I don't think it's too unreasonable to suggest that most children first learn about money at home, from their parents. Certainly that was the case for me. I knew money was something that parents had, and sometimes gave me (yay allowance!), and exchanged for things.
When my parents divorced, I learned how the division of assets (money, and things that were valuable in a monetary sense) played into the whole process. I learned about a lot of the financial decisions my parents had made before the divorce, and I learned that a lot of those decisions did not reflect my mom's values.
Around that time I also learned that spending money feels like happiness. My mom dealt with her pain about the divorce process through a few things and one of them was spending money. Buying crystal balls and collectible swarozski figurines. New clothes and computers and televisions. Doubling the Christmas budget (because spending for other people is as satisfying as spending for yourself). The same holds true for me, a little bit. When I'm sad, buying things gives me a pick me up. I like things. I like spending money. In the moment, it can even feel like buying happiness.
But you can't buy that.
When I headed to university and money wasn't there, I learned that creating plans for how I would reach my goals was a pretty good idea. Talking with my mom, I discovered that I really had no idea how much my mom struggled with money and how much time she spent stressing about cashflow.
My mother is not exactly great with her money. I had no clue about that, though. There was always food in the fridge, and all of our needs (and many of our wants) were taken care of. There were no harrassing collections calls, and my mom handled her own taxes. I'd always assumed that my mom was a money whiz. Why? Because she always had money, and we were in no way deprived. My mom appeared to be in control of her money. What I didn't know about then were the piles of credit card debt, the credit score that couldn't carry a car loan, the retirement funds that weren't quite so funded, the nights spent worrying about if the money was going to be there when she needed it.
My mom was not a financial beacon of hope.
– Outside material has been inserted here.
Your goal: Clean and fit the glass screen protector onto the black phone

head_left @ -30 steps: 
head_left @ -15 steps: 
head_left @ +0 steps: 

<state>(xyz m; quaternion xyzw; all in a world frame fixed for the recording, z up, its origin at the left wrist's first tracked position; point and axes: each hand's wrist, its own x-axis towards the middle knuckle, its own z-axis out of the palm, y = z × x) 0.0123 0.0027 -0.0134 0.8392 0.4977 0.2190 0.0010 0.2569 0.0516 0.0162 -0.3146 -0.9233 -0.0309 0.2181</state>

As an adult she's taught me more about money and money management than almost anyone I can think of. She's sat me down and gone through her budget line by line, so I can see what's going on, what expenses I might one day need to expect. We've discussed savings and strategies and smart purchases. My mom is a coupon queen and a bargain shopper extraordinaire. We've talked about smart money decisions, and why to make them.
The other week, my dog got hurt very badly and we had to make the decision to put her down. That was a million and one discussions with the vet, decisions to make that would have a huge impact, for Cheyenne's well-being and quality of life, for our own emotional states, and financially. Neither of us had budgeted for emergency surgery or a thousand tests. (Although I kind of had, that's the whole purpose of my emergency fund.)
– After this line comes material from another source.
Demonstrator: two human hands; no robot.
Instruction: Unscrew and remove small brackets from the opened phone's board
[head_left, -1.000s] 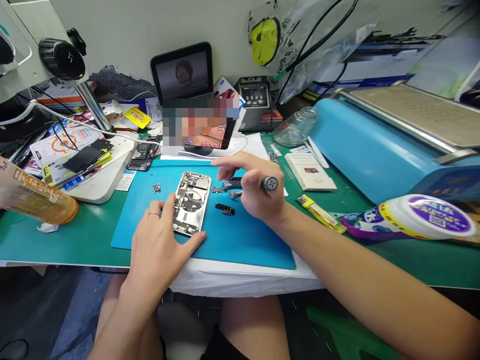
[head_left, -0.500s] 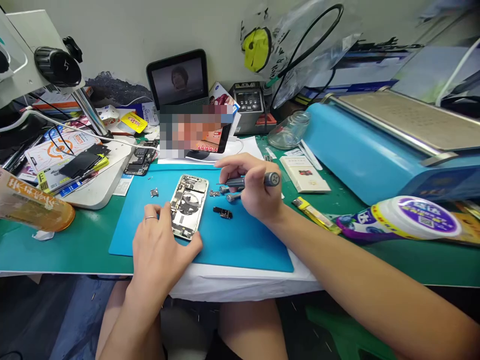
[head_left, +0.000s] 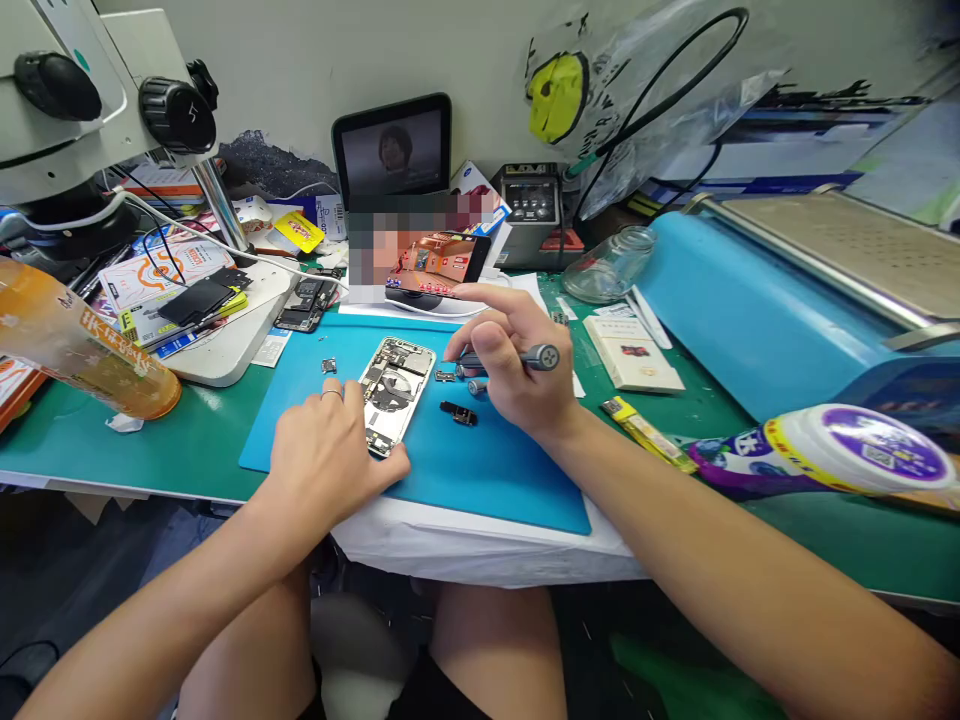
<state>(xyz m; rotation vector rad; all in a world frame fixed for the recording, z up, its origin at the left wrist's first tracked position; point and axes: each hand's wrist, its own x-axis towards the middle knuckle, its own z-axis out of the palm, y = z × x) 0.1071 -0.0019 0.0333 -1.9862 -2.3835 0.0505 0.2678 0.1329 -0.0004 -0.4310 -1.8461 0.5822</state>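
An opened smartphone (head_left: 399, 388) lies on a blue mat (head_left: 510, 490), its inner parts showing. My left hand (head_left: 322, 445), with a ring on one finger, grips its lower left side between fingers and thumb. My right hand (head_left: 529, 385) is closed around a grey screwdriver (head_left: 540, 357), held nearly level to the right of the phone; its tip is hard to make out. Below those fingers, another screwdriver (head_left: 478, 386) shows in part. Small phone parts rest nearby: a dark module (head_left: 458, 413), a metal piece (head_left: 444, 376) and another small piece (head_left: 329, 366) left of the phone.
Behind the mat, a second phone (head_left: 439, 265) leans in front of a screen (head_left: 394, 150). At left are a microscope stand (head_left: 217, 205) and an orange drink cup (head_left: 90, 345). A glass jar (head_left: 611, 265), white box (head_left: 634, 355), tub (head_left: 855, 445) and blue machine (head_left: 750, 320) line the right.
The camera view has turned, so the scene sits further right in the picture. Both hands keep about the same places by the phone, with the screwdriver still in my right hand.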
Sitting there, at one point while my mom was looking at quotes for various treatment options and tests and trying to decide where do we go from here, I could see she was so overwhelmed. Between being how sudden everything was, being emotionally devastated and looking at big numbers for things that probably wouldn't even fix things, we were both in shock a little bit. After a few minutes I looked at my mom.
"Mom, let's put the quotes away. The money shouldn't be part of our decision. It's just money. It comes and goes, sometimes you have it and sometimes you don't. It doesn't matter right now."
We put the quotes away and decided with our hearts. That's the only way you can make a decision like that, or at least for me it was.
Money doesn't buy happiness. It takes a lot of work to manage money well, and sometimes a lot of sacrifice of our desires. Money can buy things, and plane tickets and trips - but it doesn't give you love, or experiences, or emotion.
When it coems to a lot of things, I'm a scrimper and a saver. But when it comes to life, death and taking care of the people I love? In those moemnts, money is just a tool. It's numbers in a bank account, and even when I don't have it I won't let it stand in the way of the things that are important. Money isn't one of them.
That is what my mother taught me about money.
How about you? What did your family teach you about money?